Mindful that it would be folly to turn his back on an occupation that had served him well for many years, he decided to conduct some local research before he took a leap based on what was mere whim. Amongst others, he spoke to schools which run photographic courses, amateur photographer clubs, design and marketing agencies and camera shops. The conversations confirmed that, without question, there was a definite local demand for a fully-equipped photographic studio that could be hired on an hourly basis (most professional studios will only hire for much longer minimum periods).
As a result of his efforts, the building has been totally transformed. The main studio provides backdrops, professional lighting, reflectors even a facility known as an infinity corner. Everything is geared to digital photography, including printers and an iMac computer for viewing images. Customers can hire the studio, complete with basic equipment, for £25 an hour. More specialised equipment, additional lighting, computer, tripods etc., are all available for hire for a small extra charge
Paul Meyer’s Photoshoot Studio Hire facility was officially opened by the Mayor of Southborough on 20th October, 2010. Having put in all the investment in terms of time, money and sheer graft, he acknowledges that his major task now is to increase the flow of customers.
In an effort to drum up business, he has been contacting schools and colleges, offering discounts to students West Kent College has been particularly supportive. He has also placed flyers in camera shops and experimented with rudimentary advertising in Yell and Index Magazine.
His biggest customer source has proved to be the social networking sites, such as Facebook and Twitter. He is currently developing a website as a matter of urgency.
The major challenge, as he sees it, is to get the concept out into the market place and to reach people, including professional photographers, who do not have the means to create a studio of their own.
Summary of challenges:
1. Inform potential customers of the existence of Photoshoot
2. Establish a brand name (there may be scope to franchise the idea)
3. Establish a concept that is unique in the local market place
4. Alert amateur and professional photographers to the creative possibilities of using a fully-equipped, modern studio.
The Marketing Eye says:
How encouraging it is to see a new business undertake research before launching.
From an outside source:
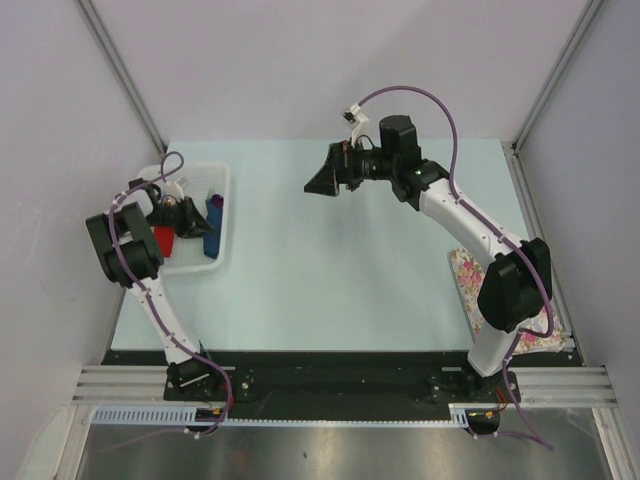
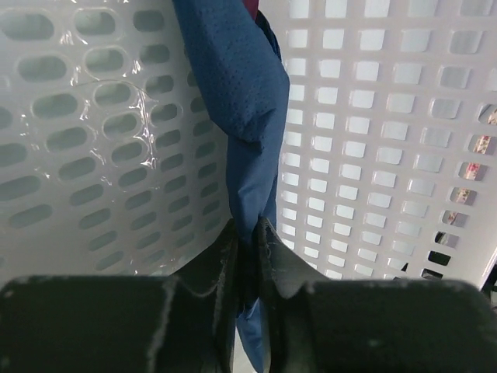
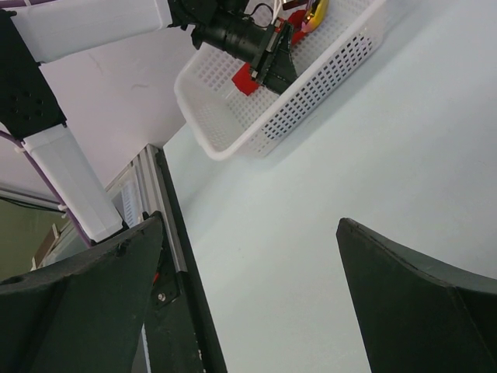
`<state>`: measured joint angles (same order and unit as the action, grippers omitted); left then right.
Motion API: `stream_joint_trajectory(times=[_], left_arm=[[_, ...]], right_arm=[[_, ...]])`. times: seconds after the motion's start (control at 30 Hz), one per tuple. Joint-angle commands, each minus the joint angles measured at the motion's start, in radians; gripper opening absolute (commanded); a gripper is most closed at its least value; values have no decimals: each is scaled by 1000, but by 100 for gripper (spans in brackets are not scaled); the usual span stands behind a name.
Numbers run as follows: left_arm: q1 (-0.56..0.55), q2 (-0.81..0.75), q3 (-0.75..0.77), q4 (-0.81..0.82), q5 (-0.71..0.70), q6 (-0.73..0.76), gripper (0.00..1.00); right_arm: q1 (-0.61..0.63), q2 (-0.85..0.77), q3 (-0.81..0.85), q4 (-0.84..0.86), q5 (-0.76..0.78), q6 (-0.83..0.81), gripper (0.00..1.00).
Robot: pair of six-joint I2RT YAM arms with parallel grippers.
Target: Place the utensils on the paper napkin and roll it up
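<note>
Two robot arms work over a pale green worktop. The left arm's jaws are pressed nearly together, pinching a fold of the navy paper napkin between their tips. The rest of the sheet runs crumpled straight ahead of them, inside a white perforated basket whose walls stand close on both sides of those jaws. The right arm's jaws are spread wide and hold nothing, with bare worktop beneath them, well apart from the basket. We judge the main risk to be tearing: the paper is thin, the grip takes only a narrow fold, and a fast lift could rip it or let it slip free. The sheet might also catch on the basket's holes, or the light basket might drag along with it. Because the napkin is bunched, it may land folded rather than flat, leaving no good bed for the utensils. By our count there is one napkin, one basket, two arms, one red object just beside the left jaws, and one floral cloth far behind the right jaws under that arm. We cannot count the utensils: only a dark sliver shows beyond the napkin, and a shiny glint lies near the left jaws.
</note>
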<state>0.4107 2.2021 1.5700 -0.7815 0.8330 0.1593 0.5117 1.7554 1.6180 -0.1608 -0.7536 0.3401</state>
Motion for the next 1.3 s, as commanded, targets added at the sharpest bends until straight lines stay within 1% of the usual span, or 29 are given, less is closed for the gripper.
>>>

Many businesses fail because the founders let their passion cloud their judgement of market demand.
Paul's research showed him there are lots of photographers and not may studios, so he revised his business plan. This shows the importance of thinking laterally about where the business opportunity is in your passion.
Having invested heavily in the conclusions of the research, Paul must now align his marketing with where the research tells him the demand is. General advertising in Yell and Index is fine, but he really needs to be undertaking direct marketing to the creative agencies and photographers in the area. This means more than letter and flyers: Paul needs to pick up the telephone and go out to see them. He should also network: Meejahub is a networking group dedicated to the creative industry in Tunbridge Wells.
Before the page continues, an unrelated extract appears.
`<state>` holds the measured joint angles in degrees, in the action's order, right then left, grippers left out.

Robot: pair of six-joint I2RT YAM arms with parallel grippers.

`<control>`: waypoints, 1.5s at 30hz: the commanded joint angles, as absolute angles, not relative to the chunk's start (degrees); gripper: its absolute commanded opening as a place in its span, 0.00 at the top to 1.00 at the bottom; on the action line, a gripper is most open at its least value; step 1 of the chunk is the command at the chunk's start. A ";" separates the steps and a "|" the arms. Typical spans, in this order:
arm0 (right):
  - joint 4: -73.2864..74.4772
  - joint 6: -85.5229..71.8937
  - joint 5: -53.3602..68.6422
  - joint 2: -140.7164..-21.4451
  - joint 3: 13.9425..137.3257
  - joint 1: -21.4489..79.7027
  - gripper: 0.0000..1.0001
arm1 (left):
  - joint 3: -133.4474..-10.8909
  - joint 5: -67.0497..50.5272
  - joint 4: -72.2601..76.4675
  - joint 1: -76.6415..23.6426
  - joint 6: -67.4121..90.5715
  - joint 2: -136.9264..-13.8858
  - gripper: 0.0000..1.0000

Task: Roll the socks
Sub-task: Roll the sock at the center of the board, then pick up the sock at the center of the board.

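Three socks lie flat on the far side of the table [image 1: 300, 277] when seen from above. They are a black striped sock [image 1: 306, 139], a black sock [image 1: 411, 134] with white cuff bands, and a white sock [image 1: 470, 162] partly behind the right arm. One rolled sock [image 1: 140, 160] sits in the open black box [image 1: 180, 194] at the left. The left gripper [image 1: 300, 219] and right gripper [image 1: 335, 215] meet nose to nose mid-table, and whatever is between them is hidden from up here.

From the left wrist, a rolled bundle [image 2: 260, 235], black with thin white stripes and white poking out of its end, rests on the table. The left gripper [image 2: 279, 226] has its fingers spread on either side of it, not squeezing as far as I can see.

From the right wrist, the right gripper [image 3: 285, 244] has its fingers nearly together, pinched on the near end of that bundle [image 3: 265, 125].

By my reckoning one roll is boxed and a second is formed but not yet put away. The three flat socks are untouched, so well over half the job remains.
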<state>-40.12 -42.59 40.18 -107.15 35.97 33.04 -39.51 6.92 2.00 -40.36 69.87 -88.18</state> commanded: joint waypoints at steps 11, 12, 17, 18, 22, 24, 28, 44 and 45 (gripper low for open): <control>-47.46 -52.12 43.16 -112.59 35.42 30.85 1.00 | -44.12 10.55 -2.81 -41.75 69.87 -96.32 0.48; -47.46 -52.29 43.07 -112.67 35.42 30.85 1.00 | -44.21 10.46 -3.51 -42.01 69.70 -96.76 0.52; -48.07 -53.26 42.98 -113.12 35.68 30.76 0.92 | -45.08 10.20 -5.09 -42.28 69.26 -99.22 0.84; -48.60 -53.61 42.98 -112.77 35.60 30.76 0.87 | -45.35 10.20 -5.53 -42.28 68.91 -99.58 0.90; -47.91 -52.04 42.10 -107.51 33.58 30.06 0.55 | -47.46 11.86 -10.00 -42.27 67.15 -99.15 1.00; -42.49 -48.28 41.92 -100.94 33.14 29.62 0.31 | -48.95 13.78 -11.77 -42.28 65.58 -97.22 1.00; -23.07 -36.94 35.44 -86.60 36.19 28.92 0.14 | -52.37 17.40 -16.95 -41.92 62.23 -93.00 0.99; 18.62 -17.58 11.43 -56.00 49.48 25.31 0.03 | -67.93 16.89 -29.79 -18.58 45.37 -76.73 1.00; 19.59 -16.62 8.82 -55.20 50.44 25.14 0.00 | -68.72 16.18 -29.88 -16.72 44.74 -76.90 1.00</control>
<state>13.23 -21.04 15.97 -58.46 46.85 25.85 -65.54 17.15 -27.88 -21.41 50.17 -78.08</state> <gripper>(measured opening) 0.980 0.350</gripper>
Paul might also think about holding small events at the studios. A talk followed by a demonstration of the facilities would be popular with potential customers.
The first step in building the brand is to make sure that the quality of flyers and other marketing materials matches the quality of the facilities on offer. Potential customers will form a very quick opinion of Photoshoot based on what they first see.
The same philosophy must apply to the website. The site will need good design, clear navigation and, potentially, an online booking system. Paul should also look to integrate his Facebook and Twitter activity into the site to keep it fresh and up to date.
Finally, if Paul is going to change the brand name, he needs to act promptly and decisively so as not to waste time and money. Not only will he have to spend money on updating marketing materials, he will also have to re-educate his market.
What would your advice be?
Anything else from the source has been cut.